Task prompt. Return the listing in full and exactly, but without a single picture.
=== Section Start ===
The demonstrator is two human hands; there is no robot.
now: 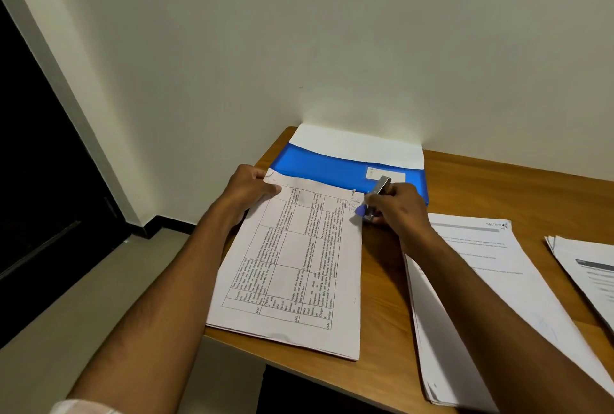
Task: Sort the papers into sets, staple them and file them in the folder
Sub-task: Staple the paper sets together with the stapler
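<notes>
A set of papers with a printed table (292,267) lies on the wooden table, its far end over the blue folder (325,166). My left hand (247,192) pinches the set's far left corner. My right hand (395,206) grips a small metal stapler with a blue tip (375,197) at the set's far right corner. White sheets stick out of the folder at the wall.
A second pile of printed papers (471,280) lies to the right under my right forearm. A third pile (588,270) sits at the right edge. The table's (382,380) left and near edges drop to the floor; a dark doorway is at left.
</notes>
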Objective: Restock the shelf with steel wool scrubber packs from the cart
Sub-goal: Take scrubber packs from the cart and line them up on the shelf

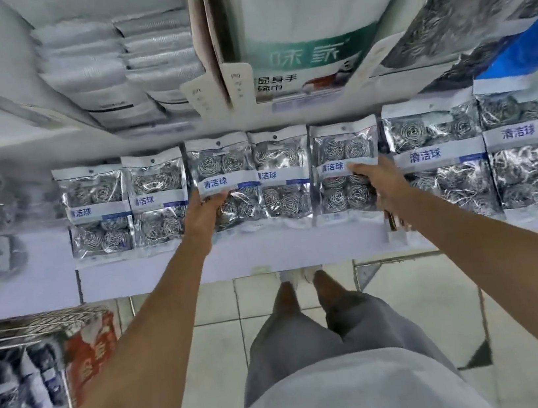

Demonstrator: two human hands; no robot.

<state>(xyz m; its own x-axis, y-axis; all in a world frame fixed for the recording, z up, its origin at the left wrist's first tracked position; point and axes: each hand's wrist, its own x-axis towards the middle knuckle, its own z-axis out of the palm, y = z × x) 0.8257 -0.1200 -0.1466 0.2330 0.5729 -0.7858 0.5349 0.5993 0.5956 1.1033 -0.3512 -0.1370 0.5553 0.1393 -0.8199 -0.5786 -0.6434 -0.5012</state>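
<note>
White shop shelving fills the view, with a pale tiled floor [411,315] below and the person's own legs at the bottom; both hands are up at the shelf [268,255]. The left hand [205,214] grips the lower left part of one scrubber pack [222,175], thumb over its front just under the blue label; the right hand [384,184] holds another pack [345,165] along its right edge, thumb curled onto the label band. Both packs stand upright in a row of like packs along the shelf; one more pack [282,174] stands between the two that are held, two more [126,206] stand to the left, and larger packs [437,159] of the same goods stand to the right; whether the held packs already rest on the shelf board or hang just above it I cannot tell, since the arms hide their lower edges.

The step in hand looks like seating and squaring these two packs in the row; to do it well, the packs should be pushed back until they stand flush with their neighbours, labels facing out and level, with each pack just beside the next and not overlapping; the slippery film may let a pack topple forward, so the hands should let go only once each stands by itself.

Further out, folded cloths [84,56] and a green-printed box [301,47] fill the shelf above; the wire cart [14,343] at lower left holds what seem to be more packs, though blur makes this unsure.
</note>
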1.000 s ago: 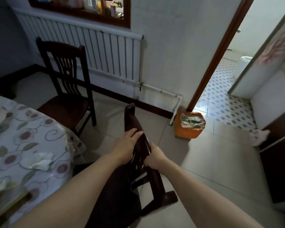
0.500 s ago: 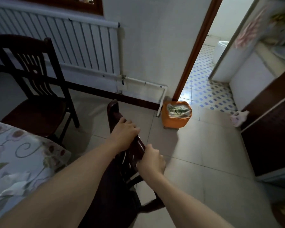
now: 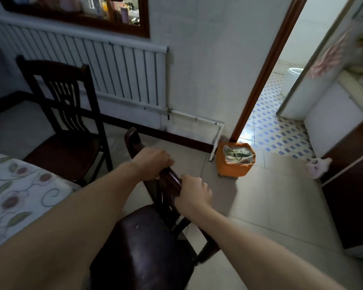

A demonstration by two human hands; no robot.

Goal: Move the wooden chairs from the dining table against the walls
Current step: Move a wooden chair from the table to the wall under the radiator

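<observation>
Hands (image 3: 153,162) grip chair (image 3: 143,248) — open floor (image 3: 270,206) rightward

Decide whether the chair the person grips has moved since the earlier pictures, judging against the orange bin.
Cannot tell: the camera itself swings, and the gripped chair keeps much the same offset left of the orange bin.

Two bare forearms in view, no sleeves reaching as far as the frame shows. Left hand (image 3: 153,162): no rings, no watch or band at the wrist. Right hand (image 3: 192,194): likewise unadorned, wrist bare. No gloves. Nails too blurred to tell.
</observation>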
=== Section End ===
Written solution.
The demonstrator is two human hands; there is no robot.
now: 
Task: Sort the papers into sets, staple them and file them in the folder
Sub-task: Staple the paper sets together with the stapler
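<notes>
A set of papers with a printed table (292,267) lies on the wooden table, its far end over the blue folder (325,166). My left hand (247,192) pinches the set's far left corner. My right hand (395,206) grips a small metal stapler with a blue tip (375,197) at the set's far right corner. White sheets stick out of the folder at the wall.
A second pile of printed papers (471,280) lies to the right under my right forearm. A third pile (588,270) sits at the right edge. The table's (382,380) left and near edges drop to the floor; a dark doorway is at left.
</notes>
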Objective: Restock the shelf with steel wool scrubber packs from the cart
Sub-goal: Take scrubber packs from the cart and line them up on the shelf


Demonstrator: two human hands; no robot.

<state>(xyz m; its own x-axis, y-axis; all in a world frame fixed for the recording, z up, its origin at the left wrist's first tracked position; point and axes: each hand's wrist, its own x-axis towards the middle knuckle, its own z-axis out of the palm, y = z × x) 0.8257 -0.1200 -0.1466 0.2330 0.5729 -0.7858 0.5349 0.5993 0.5956 1.1033 -0.3512 -0.1370 0.5553 0.1393 -0.8199 -0.5786 -0.6434 -0.5012</state>
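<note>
White shop shelving fills the view, with a pale tiled floor [411,315] below and the person's own legs at the bottom; both hands are up at the shelf [268,255]. The left hand [205,214] grips the lower left part of one scrubber pack [222,175], thumb over its front just under the blue label; the right hand [384,184] holds another pack [345,165] along its right edge, thumb curled onto the label band. Both packs stand upright in a row of like packs along the shelf; one more pack [282,174] stands between the two that are held, two more [126,206] stand to the left, and larger packs [437,159] of the same goods stand to the right; whether the held packs already rest on the shelf board or hang just above it I cannot tell, since the arms hide their lower edges.

The step in hand looks like seating and squaring these two packs in the row; to do it well, the packs should be pushed back until they stand flush with their neighbours, labels facing out and level, with each pack just beside the next and not overlapping; the slippery film may let a pack topple forward, so the hands should let go only once each stands by itself.

Further out, folded cloths [84,56] and a green-printed box [301,47] fill the shelf above; the wire cart [14,343] at lower left holds what seem to be more packs, though blur makes this unsure.
</note>
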1.000 s ago: 
0.500 s ago: 
now: 

A demonstration by two human hands; no robot.

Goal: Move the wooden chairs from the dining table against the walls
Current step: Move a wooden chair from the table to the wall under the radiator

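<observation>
Hands (image 3: 153,162) grip chair (image 3: 143,248) — open floor (image 3: 270,206) rightward

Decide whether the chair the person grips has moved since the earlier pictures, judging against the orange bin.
Cannot tell: the camera itself swings, and the gripped chair keeps much the same offset left of the orange bin.

Two bare forearms in view, no sleeves reaching as far as the frame shows. Left hand (image 3: 153,162): no rings, no watch or band at the wrist. Right hand (image 3: 192,194): likewise unadorned, wrist bare. No gloves. Nails too blurred to tell.
</observation>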

The work for this exercise is now done.